引っこ抜かれた……というか、なぜ投げ捨てる‼
一国の王子に対するそれとは思えない扱いに、涙ながらに打ち付けて痛むところをさすっていると、
「大丈夫か、レイン?」
くすくす、と笑いながらミズキがいたわりの言葉をかけてくれる。
「心配するくらいなら初めから優しくしてほしいものだね」
扱いのひどさに、少し拗ねたように言うと、ミズキが、ごめんごめん、と片手を顔の前にあげた。
「でも、本当にワトに感謝してね」
「へ?」
よく訳が分からず頭を傾けると、ミズキは側にいたワトソニアの頭を撫でながら微笑んだ。

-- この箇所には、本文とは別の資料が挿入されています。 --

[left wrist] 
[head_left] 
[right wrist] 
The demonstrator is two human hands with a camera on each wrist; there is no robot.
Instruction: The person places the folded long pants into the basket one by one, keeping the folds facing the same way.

「あそこね、なぜだか磁石は利かんし、声は届きにくいんよ。しかも入り組みまくっちょーけん、ワト以外は全員一定の路しか通れん」
「それって、まさか……」
アビスが迫って来た時とはまた別の恐怖に顔を引きつらせていると、ミズキは一つ、コクン、と頷くと笑顔で右手で拳を作り、親指だけ立てると首もとで左から右へと真横に動かして言った。
「迷子になったらThe END」
マジかよ……
背中に冷たい汗が流れ落ちるのを感じた。
「うちの子は優秀だけん、レインがどこらへんで迷子になっているか予想をつけて迎えに行ってくれたっちゅう訳よ。それにワトの案内はウチらの後追いかけるより進みやすかったろう?」
……確かに。
そう思うと、助けてもらったのだからきちんと礼を言わなければならない。ミズキに褒められて嬉しそうにしているワトソニアに向き直ると、素直に頭を下げた。
「助けてくれて、ありがとう」
それを見るとワトソニアは、ポン、と俺の頭を叩くと、さっさと背を向けてしまった。
その様子を見てミズキがまた楽しそうに、くすくす、と笑っている。
俺はその理由が分からず首をひねっていると、空気を読んでいるのかいないのか、ポピーが無情の宣告を継げた。
「さあ、一休みもしたし、行こうか」
「え、俺まだ休んでな……」
すかさず休憩の申し入れをしようとするが、
「何ですか王子様、僕の荷物も持ちたいって?」
笑顔の悪魔が降臨されていた。
「いえ、何でもないです」
項垂れ、涙を流す俺にはもう、この国の王子としての威厳は一切なかった。
しかし、いつまでもくよくよしている訳にはいかないので、取り敢えず気を取り直して、それぞれ草の上に置いていた自分たちの荷物を担ぎなおしている七人に現在地を尋ねることにした。
「んで、ここどこだ?」
「何言ってんのあんた?」
するとアスターの呟きとともに、六人分の可哀想なものを見るような目が俺に集まった。
「レイン、ここはね」
ただ一人、ミズキだけは冷静に俺の質問に答えてくれる。
「城下町だよ」
「へ……それじゃあ」
世間知らずで察しの悪い俺でもだんだんと自分の今置かれている状況を把握していく。
「さっき潜った壁って……」
「外壁♡」
「不法入国―‼」
俺の雄叫びが朝の清々しい空に響いた。